__About this task__: Leaving out every picture, quote the data below exactly as it appears.

__Dataset section__:
§
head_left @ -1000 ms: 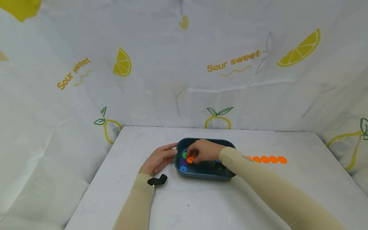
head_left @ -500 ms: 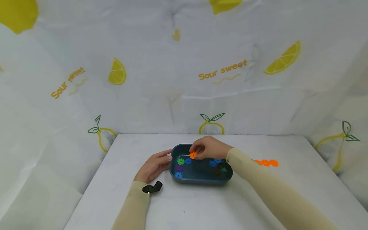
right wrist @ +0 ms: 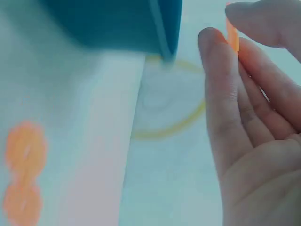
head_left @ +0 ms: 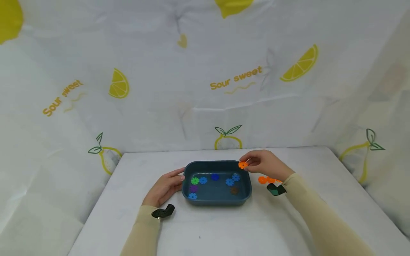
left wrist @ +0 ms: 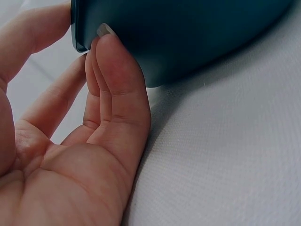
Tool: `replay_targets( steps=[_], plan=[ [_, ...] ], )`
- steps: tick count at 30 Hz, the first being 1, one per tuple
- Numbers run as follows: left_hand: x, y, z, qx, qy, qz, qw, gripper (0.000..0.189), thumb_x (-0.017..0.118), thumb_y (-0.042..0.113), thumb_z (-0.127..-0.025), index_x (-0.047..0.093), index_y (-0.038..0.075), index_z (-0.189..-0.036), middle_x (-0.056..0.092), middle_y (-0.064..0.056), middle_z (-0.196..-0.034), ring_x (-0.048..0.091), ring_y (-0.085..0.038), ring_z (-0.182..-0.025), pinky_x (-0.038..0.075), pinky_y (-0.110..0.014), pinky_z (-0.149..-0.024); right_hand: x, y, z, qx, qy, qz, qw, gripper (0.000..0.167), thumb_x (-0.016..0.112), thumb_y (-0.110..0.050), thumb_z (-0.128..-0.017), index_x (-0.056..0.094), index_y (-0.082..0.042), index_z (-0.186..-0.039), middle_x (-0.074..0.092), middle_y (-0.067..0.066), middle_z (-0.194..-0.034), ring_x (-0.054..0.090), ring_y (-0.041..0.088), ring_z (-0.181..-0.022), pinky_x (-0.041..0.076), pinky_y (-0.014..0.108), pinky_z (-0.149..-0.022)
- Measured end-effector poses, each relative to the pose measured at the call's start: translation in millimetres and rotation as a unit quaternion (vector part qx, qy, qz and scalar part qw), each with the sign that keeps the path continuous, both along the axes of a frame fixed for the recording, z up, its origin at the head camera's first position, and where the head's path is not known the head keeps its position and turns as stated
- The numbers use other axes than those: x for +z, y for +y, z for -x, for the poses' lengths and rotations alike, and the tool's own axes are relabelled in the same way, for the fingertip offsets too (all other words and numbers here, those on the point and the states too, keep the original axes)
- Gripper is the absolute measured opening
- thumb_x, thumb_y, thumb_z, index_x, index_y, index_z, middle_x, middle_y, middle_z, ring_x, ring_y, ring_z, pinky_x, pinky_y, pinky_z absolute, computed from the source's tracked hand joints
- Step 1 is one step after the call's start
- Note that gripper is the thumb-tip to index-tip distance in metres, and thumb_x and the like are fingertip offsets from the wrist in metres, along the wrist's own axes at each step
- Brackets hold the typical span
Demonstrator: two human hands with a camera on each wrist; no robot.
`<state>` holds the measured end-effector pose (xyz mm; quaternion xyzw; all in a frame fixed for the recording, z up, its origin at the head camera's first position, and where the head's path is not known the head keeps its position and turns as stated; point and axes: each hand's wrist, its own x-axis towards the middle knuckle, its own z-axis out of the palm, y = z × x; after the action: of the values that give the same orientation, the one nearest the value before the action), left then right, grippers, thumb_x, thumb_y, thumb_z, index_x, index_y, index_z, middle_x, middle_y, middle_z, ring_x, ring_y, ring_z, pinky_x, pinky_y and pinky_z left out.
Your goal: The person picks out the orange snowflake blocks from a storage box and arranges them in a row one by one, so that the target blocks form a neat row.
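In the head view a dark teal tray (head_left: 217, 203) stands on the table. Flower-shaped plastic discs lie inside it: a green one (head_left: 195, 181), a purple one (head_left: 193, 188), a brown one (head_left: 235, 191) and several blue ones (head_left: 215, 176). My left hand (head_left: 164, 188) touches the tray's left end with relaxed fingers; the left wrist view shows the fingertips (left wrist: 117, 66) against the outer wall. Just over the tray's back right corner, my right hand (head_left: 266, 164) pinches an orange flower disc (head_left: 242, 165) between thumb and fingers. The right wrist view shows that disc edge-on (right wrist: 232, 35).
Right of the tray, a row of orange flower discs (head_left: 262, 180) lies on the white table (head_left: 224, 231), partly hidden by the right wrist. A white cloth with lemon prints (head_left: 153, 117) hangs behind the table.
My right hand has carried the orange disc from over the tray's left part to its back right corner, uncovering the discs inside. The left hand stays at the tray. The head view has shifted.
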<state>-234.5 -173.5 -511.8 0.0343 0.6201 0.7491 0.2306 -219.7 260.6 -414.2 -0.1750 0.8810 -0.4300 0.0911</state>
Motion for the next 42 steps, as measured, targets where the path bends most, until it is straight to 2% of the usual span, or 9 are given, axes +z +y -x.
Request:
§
__Response__:
head_left @ -1000 ms: 
head_left @ -500 ms: 
right wrist @ +0 ms: 
head_left @ +0 ms: 
left wrist @ +0 ms: 
Tool: `replay_targets( steps=[_], plan=[ [_, ...] ], )`
- steps: tick count at 30 Hz, the first being 1, one per tuple
- Numbers run as follows: left_hand: x, y, z, qx, qy, qz, qw, gripper (0.000..0.189), thumb_x (-0.017..0.118), thumb_y (-0.042..0.113), thumb_z (-0.127..-0.025), index_x (-0.047..0.093), index_y (-0.038..0.075), index_z (-0.189..-0.036), middle_x (-0.056..0.092), middle_y (-0.064..0.056), middle_z (-0.196..-0.034), ring_x (-0.048..0.091), ring_y (-0.085..0.038), ring_z (-0.182..-0.025), pinky_x (-0.038..0.075), pinky_y (-0.110..0.014), pinky_z (-0.149..-0.024); right_hand: x, y, z, qx, qy, qz, qw, gripper (0.000..0.167), thumb_x (-0.016..0.112), thumb_y (-0.110..0.050), thumb_z (-0.128..-0.017), index_x (-0.056..0.094), index_y (-0.082..0.042), index_z (-0.186..-0.039), middle_x (-0.074..0.092), middle_y (-0.067..0.066), middle_z (-0.194..-0.034), ring_x (-0.054..0.090), ring_y (-0.041..0.088), ring_z (-0.181..-0.022), pinky_x (-0.041..0.076), pinky_y (-0.014..0.108), pinky_z (-0.149..-0.022)
- Measured end-effector poses, each relative to the pose measured at the call's start: translation in millimetres and rotation as a unit quaternion (vector part qx, qy, qz and scalar part qw), each with the sign that keeps the path continuous, both along the axes of a frame fixed for the recording, z up, its origin at the head camera's first position, and where the head's path is not known the head keeps its position and turns as stated
- The numbers use other axes than those: x for +z, y for +y, z for -x, for the poses' lengths and rotations alike, and the tool's own axes are relabelled in the same way, for the fingertip offsets too (all other words and numbers here, those on the point and the states too, keep the original axes)
- Gripper is the absolute measured opening
- thumb_x, thumb_y, thumb_z, index_x, index_y, index_z, middle_x, middle_y, middle_z, ring_x, ring_y, ring_z, pinky_x, pinky_y, pinky_z absolute, computed from the source's tracked hand joints
- Step 1 is one step after the call's start
- Note that gripper is the thumb-tip to index-tip distance in metres, and thumb_x and the like are fingertip offsets from the wrist in metres, along the wrist's own axes at each step
- Brackets hold the typical span
Demonstrator: two human hands with a camera on each wrist; no robot.
`<state>` holds the measured end-effector pose (xyz mm; quaternion xyzw; all in a frame fixed for the recording, z up, its origin at the head camera's first position, and where the head's path is not known the head keeps its position and turns as stated; point and axes: each hand's wrist, its own x-axis towards the middle knuckle, its own z-axis out of the palm, y = z × x; after the action: of the values that give the same orientation, the one nearest the value before the action), left then right, grippers, thumb_x, thumb_y, thumb_z, index_x, index_y, index_z, middle_x, middle_y, middle_z, ring_x, ring_y, ring_z, pinky_x, pinky_y and pinky_z left out.
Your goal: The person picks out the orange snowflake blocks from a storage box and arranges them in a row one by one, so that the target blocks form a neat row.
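In the head view a dark teal tray (head_left: 217, 203) stands on the table. Flower-shaped plastic discs lie inside it: a green one (head_left: 195, 181), a purple one (head_left: 193, 188), a brown one (head_left: 235, 191) and several blue ones (head_left: 215, 176). My left hand (head_left: 164, 188) touches the tray's left end with relaxed fingers; the left wrist view shows the fingertips (left wrist: 117, 66) against the outer wall. Just over the tray's back right corner, my right hand (head_left: 266, 164) pinches an orange flower disc (head_left: 242, 165) between thumb and fingers. The right wrist view shows that disc edge-on (right wrist: 232, 35).
Right of the tray, a row of orange flower discs (head_left: 262, 180) lies on the white table (head_left: 224, 231), partly hidden by the right wrist. A white cloth with lemon prints (head_left: 153, 117) hangs behind the table.
My right hand has carried the orange disc from over the tray's left part to its back right corner, uncovering the discs inside. The left hand stays at the tray. The head view has shifted.
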<state>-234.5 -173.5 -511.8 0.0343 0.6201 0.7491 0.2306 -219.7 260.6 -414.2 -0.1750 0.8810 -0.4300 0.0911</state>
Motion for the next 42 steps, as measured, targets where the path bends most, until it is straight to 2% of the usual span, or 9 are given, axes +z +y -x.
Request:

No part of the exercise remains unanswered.